Bos buiaensis Temporal range: Pleistocene epoch

Scientific classification
- Kingdom: Animalia
- Phylum: Chordata
- Class: Mammalia
- Infraclass: Placentalia
- Order: Artiodactyla
- Family: Bovidae
- Subfamily: Bovinae
- Genus: Bos
- Species: †B. buiaensis
- Binomial name: †Bos buiaensis Martínez-Navarro et al., 2010

= Bos buiaensis =

- Genus: Bos
- Species: buiaensis
- Authority: Martínez-Navarro et al., 2010

Extinct African bovid species

Bos buiaensis is an extinct species of cattle. The species is known from a million year old skull fossil found at the archaeological site of Buya, Eritrea in 2003. It was reassembled by excavators from over one hundred shards.

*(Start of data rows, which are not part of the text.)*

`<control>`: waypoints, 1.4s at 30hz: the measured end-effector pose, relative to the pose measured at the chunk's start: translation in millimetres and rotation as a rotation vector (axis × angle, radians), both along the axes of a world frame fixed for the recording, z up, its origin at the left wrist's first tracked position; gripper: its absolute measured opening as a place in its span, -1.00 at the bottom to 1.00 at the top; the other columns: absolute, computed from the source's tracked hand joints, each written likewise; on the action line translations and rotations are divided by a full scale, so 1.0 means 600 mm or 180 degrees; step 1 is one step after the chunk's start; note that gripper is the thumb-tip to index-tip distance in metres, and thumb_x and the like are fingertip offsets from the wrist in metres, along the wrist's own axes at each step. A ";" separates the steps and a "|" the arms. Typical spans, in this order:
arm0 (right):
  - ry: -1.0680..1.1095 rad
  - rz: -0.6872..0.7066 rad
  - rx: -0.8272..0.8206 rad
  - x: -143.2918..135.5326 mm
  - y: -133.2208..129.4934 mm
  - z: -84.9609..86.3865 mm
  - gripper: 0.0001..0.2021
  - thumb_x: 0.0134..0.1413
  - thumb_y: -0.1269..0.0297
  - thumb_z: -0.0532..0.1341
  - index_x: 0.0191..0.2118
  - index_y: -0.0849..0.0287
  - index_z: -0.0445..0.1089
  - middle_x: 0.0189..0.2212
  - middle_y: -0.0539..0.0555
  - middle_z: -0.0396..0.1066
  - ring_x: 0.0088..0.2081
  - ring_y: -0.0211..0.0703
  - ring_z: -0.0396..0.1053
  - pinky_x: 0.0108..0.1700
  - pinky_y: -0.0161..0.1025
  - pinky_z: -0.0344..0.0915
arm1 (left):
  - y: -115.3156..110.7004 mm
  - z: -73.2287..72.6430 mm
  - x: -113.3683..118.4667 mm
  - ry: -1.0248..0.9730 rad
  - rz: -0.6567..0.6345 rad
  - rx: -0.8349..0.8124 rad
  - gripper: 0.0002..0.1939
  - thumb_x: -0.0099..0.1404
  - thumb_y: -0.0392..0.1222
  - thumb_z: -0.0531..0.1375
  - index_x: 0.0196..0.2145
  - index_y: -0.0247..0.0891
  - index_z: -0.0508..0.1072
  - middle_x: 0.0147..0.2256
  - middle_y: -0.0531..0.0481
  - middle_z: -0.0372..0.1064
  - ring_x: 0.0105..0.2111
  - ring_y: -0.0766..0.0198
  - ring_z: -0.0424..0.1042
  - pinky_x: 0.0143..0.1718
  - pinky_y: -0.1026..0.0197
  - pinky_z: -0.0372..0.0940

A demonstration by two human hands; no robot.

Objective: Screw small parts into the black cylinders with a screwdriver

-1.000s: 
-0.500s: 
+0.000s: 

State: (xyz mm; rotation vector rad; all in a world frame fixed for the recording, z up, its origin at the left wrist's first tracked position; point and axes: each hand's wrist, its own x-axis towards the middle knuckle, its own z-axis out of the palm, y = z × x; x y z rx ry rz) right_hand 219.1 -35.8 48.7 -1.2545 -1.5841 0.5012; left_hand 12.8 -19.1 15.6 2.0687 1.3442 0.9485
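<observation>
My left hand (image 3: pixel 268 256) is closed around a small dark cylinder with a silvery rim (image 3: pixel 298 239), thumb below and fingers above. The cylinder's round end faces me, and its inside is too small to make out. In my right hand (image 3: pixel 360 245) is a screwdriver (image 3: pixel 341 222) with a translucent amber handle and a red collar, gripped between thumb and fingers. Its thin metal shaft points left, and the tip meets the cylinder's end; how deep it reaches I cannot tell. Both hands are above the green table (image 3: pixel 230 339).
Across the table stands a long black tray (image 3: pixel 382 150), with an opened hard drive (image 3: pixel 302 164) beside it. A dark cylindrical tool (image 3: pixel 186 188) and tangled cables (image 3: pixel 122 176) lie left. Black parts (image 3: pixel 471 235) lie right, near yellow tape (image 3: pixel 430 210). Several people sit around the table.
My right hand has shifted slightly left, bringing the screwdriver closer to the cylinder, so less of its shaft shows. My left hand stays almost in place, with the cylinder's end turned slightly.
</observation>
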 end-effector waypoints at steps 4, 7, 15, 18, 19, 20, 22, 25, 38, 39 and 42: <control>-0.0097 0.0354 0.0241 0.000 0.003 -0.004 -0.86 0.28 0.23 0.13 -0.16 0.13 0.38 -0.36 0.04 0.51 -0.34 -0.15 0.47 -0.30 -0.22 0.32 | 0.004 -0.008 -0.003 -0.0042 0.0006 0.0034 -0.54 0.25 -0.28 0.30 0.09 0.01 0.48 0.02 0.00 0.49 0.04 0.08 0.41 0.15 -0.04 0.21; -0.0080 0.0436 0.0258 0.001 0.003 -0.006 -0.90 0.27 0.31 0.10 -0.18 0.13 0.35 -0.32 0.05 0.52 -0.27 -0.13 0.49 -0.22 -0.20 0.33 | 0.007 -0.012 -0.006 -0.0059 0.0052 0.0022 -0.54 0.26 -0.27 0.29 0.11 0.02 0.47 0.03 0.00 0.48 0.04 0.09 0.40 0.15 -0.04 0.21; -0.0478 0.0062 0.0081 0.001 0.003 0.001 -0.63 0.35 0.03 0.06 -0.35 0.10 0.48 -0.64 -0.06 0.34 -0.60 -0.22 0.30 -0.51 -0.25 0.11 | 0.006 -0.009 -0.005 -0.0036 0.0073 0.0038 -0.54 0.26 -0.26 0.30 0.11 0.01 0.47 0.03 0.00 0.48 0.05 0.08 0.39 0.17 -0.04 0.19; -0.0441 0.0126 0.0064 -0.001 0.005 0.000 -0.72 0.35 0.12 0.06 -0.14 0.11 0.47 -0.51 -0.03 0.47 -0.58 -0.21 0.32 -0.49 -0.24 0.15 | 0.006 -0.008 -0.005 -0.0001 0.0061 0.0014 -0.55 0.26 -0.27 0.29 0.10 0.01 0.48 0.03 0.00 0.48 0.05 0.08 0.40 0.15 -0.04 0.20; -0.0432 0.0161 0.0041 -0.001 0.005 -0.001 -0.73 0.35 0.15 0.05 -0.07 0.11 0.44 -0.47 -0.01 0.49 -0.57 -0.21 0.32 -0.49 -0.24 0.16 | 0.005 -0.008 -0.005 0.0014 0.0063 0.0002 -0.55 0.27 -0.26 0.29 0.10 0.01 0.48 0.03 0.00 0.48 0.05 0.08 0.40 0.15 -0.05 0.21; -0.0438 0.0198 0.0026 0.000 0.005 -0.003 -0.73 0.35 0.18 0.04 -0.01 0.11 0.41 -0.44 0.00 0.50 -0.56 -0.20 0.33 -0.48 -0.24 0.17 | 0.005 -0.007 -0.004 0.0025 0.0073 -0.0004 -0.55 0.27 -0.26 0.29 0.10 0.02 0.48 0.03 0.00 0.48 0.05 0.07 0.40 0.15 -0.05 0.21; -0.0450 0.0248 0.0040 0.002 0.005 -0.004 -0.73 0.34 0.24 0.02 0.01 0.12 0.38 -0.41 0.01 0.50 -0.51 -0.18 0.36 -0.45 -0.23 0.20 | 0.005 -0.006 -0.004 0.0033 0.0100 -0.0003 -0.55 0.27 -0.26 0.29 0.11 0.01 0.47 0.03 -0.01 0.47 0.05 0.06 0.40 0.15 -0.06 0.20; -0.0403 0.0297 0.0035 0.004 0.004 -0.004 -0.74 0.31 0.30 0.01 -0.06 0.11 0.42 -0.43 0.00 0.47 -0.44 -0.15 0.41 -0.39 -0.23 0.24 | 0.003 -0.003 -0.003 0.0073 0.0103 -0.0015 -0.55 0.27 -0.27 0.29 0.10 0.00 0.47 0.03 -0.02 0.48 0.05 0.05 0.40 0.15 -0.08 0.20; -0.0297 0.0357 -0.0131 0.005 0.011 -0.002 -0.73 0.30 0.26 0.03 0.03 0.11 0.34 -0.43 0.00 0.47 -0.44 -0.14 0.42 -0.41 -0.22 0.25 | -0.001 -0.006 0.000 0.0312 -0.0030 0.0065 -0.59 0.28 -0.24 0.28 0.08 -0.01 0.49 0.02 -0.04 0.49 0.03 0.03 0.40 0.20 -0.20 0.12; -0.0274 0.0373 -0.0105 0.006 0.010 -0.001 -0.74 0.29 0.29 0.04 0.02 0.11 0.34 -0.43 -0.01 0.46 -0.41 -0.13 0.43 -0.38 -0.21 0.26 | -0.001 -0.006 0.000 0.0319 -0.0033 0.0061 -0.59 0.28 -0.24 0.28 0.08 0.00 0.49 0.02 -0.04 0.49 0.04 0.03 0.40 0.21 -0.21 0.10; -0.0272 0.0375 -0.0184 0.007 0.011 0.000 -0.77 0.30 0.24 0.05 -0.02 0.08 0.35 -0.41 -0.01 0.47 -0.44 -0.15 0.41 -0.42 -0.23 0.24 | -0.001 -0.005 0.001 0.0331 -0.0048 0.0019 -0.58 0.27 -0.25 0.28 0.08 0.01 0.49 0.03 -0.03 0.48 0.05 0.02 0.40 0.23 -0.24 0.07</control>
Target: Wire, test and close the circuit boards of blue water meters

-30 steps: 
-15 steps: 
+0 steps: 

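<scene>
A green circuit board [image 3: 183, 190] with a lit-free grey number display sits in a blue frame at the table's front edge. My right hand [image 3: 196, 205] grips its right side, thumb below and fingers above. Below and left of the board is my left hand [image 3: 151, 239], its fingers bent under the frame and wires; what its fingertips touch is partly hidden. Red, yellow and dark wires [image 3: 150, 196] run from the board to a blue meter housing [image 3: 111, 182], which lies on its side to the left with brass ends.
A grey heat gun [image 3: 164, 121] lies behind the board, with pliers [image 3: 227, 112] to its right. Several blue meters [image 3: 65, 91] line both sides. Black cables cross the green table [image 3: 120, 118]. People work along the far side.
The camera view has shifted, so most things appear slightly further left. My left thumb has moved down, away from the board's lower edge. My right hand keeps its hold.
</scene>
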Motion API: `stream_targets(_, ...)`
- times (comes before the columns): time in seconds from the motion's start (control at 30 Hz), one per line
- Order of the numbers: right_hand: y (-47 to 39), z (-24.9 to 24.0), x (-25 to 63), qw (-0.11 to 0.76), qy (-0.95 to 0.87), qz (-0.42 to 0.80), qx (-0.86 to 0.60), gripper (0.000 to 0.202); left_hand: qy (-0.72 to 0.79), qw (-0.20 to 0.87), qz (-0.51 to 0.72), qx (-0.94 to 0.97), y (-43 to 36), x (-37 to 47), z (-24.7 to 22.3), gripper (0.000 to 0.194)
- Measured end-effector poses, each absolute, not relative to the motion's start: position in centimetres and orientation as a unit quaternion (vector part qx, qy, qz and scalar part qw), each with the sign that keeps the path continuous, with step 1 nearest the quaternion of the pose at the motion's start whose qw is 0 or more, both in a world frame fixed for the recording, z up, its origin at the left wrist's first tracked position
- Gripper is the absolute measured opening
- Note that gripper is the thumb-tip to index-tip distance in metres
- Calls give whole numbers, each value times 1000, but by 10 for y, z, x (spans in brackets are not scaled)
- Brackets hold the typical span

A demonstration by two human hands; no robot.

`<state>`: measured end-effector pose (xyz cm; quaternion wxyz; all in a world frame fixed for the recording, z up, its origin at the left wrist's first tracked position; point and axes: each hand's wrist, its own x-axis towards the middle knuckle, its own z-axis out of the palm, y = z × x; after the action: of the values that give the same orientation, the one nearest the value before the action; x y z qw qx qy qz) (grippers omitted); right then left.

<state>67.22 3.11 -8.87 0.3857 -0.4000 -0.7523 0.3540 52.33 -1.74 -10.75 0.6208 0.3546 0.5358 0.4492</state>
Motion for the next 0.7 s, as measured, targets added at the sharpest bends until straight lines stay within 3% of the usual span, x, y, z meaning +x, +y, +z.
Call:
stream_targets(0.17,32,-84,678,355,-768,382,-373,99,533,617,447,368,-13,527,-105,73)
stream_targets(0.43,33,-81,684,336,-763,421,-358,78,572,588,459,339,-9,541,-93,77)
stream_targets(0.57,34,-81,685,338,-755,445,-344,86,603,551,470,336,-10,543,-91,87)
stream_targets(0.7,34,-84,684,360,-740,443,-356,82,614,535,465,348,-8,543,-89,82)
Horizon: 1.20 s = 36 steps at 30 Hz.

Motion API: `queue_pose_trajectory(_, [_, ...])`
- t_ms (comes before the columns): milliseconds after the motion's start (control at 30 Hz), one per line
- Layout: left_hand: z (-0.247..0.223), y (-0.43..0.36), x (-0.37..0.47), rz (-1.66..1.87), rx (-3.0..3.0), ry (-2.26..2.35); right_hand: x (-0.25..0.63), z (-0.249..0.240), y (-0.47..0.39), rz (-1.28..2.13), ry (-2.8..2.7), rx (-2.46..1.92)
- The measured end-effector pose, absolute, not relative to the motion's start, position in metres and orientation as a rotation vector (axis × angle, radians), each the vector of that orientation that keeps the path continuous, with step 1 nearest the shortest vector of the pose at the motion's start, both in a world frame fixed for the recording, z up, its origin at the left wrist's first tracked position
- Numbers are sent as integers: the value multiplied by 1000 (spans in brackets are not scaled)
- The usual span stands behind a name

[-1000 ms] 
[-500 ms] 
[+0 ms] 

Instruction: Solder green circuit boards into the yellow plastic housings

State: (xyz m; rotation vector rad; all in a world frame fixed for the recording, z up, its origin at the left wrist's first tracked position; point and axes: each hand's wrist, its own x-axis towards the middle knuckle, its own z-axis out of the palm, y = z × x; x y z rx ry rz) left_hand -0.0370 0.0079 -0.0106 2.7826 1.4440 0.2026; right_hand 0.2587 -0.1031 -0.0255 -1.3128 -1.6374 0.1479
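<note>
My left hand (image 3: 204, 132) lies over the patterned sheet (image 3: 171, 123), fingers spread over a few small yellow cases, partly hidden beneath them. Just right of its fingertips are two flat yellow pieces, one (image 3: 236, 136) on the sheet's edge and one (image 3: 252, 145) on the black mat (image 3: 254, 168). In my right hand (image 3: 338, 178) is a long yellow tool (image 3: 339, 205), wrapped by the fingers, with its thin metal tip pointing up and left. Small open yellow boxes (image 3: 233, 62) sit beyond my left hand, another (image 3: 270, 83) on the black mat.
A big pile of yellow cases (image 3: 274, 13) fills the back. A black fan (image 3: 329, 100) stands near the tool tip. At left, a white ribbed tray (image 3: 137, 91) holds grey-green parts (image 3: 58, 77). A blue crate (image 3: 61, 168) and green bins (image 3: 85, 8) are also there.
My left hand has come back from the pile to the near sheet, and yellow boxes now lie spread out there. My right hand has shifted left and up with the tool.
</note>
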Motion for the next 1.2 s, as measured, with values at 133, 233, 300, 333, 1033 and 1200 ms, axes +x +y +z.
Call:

The fossil found at Buya had a wider and more robust cranium than those found in Pelorvis oldowayensis and Pelorvis turkanensis, fossils, but it was smaller than auroch skulls. Like the Pelorvis fossils, it has less pronounced postorbital constriction than in auroch or Bos acutifrons fossils. The frontside of the eye sockets is located above backside edge of the last molar. This feature is characteristic of Pelorvis sensu stricto fossils. Although, its snout is just as high and wide as those of aurochs. Its cranium contained pneumatic elements on its frontal side which extended to cover the occipital and parietal areas. Its horns extend backward, before curving outwards, then forward and upward. It had a short and robust pedicle, and was stout at the apical. Evidence of human activity was also found at the site, indicating that humans have been eating bull since the origins of the human species. Another example of Bos buiaensis was unearthed at the Buya area. This fossil contained a nearly complete neurocranium with persevered occipital and parietal bones, as well as intact horns. Its features were similar to the 2003 Buya fossil. One Bos buiaensis fossil was unearthed in Gesher Benot Ya'aqov.

The fossils displayed characteristics of ancient Pleistocene African Pelorovis fossils and of Eurasian Auroch fossils. Because of these shared characteristics, some researchers considered it to be a chronospecies proving the evolution of the African Pelorovis genus into the modern bos genus. Examples of this species found in areas such as Gesher Benot Ya'aqov may indicate that it evolved in Africa, and then spread out northwards.

This interpretation has been criticized by other scholars. Whereas cladograms showcase numerous morphological similarities between Pelorvis and Bos skeletons, more detailed morphological analyses have suggested these creatures are more distinct. Indicating they are not biologically connected. In all species of Bos the horns curve upwards, and in some species forwards. However, in Pelorvis fossils the horn cores are directed backwards. There is also significantly less postorbital constriction present in Pelorvis skulls than in auroch skulls. Pelorvis metacarpal bones much shorter and more robust than those of Bos. The eye sockets of Pelorvis skulls are also distinct from those of Bos. Such morphological differences imply the species are not closely related. Academics have argued that if the African Bos buiaensis species was the ancestor of all modern Eurasian bull species, it would mean that these animals evolved in Africa, not Asia. However, genetic evidence suggests that modern bull species evolved in Asia. The fossil record also showcases the presence of bulls in Eurasia prior to the date of the Bos buiaensis. Which demonstrates that bulls were already present in that area in the world, and could not have evolved from migrating Bos buiaensis.